Jakie przesądy jeszcze funkcjonują?
Jednym z przesądów, który mimo upływu lat nadal funkcjonuje, jest przesąd mówiący o przejściu pod drabiną. Według pradawnych tradycji przynosi to pecha. Stąd wiele osób widząc drabinę, robi wszystko, aby ją ominąć, nie przechodząc pod nią. Równie pechowe jest prawdopodobnie niezłapanie się za guzik, gdy widzimy kominiarza. Odwrotność tej czynności, czyli złapanie się za guzik, będzie działało korzystnie i przyniesie szczęście. Czy może to być jednak guzik kogoś innego, a nie nasz? Niestety nie. Zgodnie z przesądem guzik musi być częścią naszej garderoby, np. płaszcza, kurtki, plecaka czy koszuli. To jednak nie wszystkie przesądy, które wciąż zakorzenione są w tradycji. Często mówi się również o czarnym kocie, który przechodzi przez drogę, niosąc nieszczęście. Jak podejść do tego przesądu? To zależy, czy w niego wierzymy. Jeśli tak, warto poczekać, aż czarny kot się spłoszy i zawróci z obranej wcześniej drogi. Jeśli się tak nie stanie, warto zawrócić, zmienić kierunek jazdy, wybierając inną trasę. Czy faktycznie czarny kot niesie za sobą nieszczęście? Trudno powiedzieć. Nieszczęścia zdarzają się każdemu bez względu na stające przed oczami czarne koty, dlatego do przesądu warto podejść z przymrużeniem oka.
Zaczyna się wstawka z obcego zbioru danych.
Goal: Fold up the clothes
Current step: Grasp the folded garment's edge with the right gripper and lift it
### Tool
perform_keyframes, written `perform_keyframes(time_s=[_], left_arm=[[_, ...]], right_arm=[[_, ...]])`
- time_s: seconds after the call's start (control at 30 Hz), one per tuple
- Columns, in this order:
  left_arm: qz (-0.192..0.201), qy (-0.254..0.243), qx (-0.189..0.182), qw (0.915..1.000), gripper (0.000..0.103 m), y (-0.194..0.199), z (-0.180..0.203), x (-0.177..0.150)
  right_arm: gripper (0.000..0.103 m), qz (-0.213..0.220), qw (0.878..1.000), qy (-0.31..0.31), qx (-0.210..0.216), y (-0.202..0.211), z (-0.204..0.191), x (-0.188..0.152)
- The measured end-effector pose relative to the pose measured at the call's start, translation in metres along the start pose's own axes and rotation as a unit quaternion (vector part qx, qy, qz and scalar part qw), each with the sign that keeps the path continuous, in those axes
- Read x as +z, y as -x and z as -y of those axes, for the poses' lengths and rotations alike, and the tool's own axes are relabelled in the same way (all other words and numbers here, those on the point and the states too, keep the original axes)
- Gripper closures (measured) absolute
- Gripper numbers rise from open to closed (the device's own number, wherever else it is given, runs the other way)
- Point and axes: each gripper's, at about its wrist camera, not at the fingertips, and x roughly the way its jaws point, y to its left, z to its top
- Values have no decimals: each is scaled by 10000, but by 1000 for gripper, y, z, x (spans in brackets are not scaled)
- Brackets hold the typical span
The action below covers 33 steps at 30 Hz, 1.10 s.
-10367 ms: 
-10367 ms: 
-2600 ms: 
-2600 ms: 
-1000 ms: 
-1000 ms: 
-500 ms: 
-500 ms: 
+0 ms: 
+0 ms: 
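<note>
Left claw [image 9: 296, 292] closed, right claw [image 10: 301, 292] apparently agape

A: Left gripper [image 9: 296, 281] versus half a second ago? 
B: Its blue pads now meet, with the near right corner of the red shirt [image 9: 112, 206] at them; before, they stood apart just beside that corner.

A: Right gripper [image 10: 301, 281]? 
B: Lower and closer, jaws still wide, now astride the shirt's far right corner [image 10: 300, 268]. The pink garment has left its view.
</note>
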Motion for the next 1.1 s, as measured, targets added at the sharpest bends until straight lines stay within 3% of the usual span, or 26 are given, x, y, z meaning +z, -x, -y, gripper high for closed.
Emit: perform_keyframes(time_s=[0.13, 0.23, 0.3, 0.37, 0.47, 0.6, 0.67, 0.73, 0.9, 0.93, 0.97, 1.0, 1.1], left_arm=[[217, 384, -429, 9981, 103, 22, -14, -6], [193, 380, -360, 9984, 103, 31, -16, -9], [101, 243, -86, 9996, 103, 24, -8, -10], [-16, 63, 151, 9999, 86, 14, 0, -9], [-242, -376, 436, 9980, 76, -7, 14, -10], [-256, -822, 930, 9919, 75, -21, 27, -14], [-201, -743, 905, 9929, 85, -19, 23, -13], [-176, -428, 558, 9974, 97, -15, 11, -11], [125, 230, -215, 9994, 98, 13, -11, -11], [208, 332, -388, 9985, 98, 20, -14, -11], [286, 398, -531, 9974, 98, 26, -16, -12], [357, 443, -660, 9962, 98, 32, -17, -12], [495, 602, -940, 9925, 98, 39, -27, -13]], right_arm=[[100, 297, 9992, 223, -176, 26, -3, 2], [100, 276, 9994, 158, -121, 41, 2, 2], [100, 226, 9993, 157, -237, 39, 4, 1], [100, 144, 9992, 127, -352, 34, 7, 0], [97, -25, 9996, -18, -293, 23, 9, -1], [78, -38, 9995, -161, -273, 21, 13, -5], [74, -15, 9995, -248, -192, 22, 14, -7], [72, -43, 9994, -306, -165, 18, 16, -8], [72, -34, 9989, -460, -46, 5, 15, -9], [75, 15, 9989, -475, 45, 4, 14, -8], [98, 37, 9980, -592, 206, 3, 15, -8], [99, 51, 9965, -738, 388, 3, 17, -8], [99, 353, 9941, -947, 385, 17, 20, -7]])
Odpukiwanie w niemalowane drewno wciąż nam towarzyszy. Dlaczego tak jest? Dawniej wierzono, że w drewnie żyją duchy, które zarażają pozytywną energią i dają szczęście. Zastukanie w drewno uwalniało ich dobre moce, dając energię, radość i właśnie szczęście, którego każdy upatrywał. Wracając do pecha, przynosi go również otworzenie parasola w zamkniętym pomieszczeniu. Zgodnie z tradycją i wierzeniami świadczy to o obrazie bóstwa - Słońca, które odpowiedzialne jest za szczęście.